One of my older sisters once dated a much older guy who had not yet come to terms with growing up. I remember nothing about him -- except his nose hair. He was the Rapunzel of nose hair. I do believe you could have climbed it straight into his brain. I was never sure if I should suggest to him that perhaps a nose trim was in order. The relationship did not last long. As far as I know, he's locked in a tower, holding his nose out for Gothel to climb.
There are rites of passage in our lives that no amount of education can prepare you for. The other day, my youngest asked how moms manage not to choke when they give birth. When questioned, he explained that as the esophagus is so small and the baby is so big, surely the mother must choke while passing the child from her stomach out her mouth into the world. He reads a lot of Greek mythology. Cronus swallowed the gods. My son and I will very, very soon reach a rite of passage in conversation, one I assure you neither of us is ready for.
Some things just have to happen that we do not get prepared for. At retirement, you get the proverbial gold watch. But the more significant rite of passage is when you find yourself standing around and everyone else is looking to you. When you look over your shoulder to get advice, you realize there is no one behind you. You are the person everyone else relies upon.
It all happens slowly. After high school, college or graduate school, you get a diploma that signifies not just what you have finished, but that you are ready to start something new. There are otherwise no diplomas. Acquiring and paying off debt is about it. Receiving the deed from the mortgage company after paying off the house amounts to the next diploma.
Along the way, some things get easier, and a lot of things get harder. The worries in life often mount. Raising children, worrying about the children and worrying about the children's friends becomes an all-consuming enterprise. The struggles of marriage and staying committed to one another can get overwhelming, as can the health struggles in a family.

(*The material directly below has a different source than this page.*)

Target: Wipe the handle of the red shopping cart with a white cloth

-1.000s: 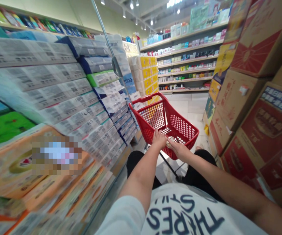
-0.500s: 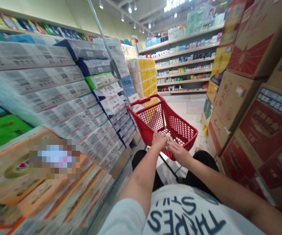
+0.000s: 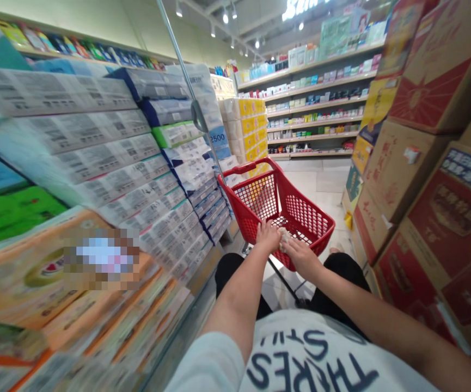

Eventually, the day will come when your parents part ways with this life and take up residence behind the veil of eternity. You find them lingering in thought and artifact, but not in any real way. Those you turned to for advice are no more, and you become the keeper of history and giver of advice in your family.
Some of this will change as more people refrain from having children. Concurrent with the childlessness of the modern age comes a Peter Pan syndrome: Unshackled from the responsibilities of raising a new generation, the childless try to keep from growing old.
But age and responsibility still have a way of creeping up on all of us. One day, staring in the mirror, you will realize your hair is either gray or nonexistent. If you are not careful, Gothel will try to climb your nose hair. The ear hair will sprout, and Andy Rooney will laugh from the afterlife about your eyebrows. Your face will either have wrinkles or be unnaturally pulled back in ways everyone else will pretend is normal while smirking at your refusal to accept gravity.
Through all of it, you will still have goals, ambition, frustration, joy and, hopefully, contentment. I am 43. Given my family history, I have just about as many days ahead of me as behind me. I still want to take my radio program into syndication. I want to pay off debts. I want to travel. I want my kids to do well and get into good colleges. I find a greater willingness to let go of old dreams, because I have greater dreams for my children and new aspirations for myself.
There are few guides for the rites of passage in life. There are no degrees. One day, we just realize we are in charge. So trim your nose hair. People are looking up to you, and no one is going to tell you.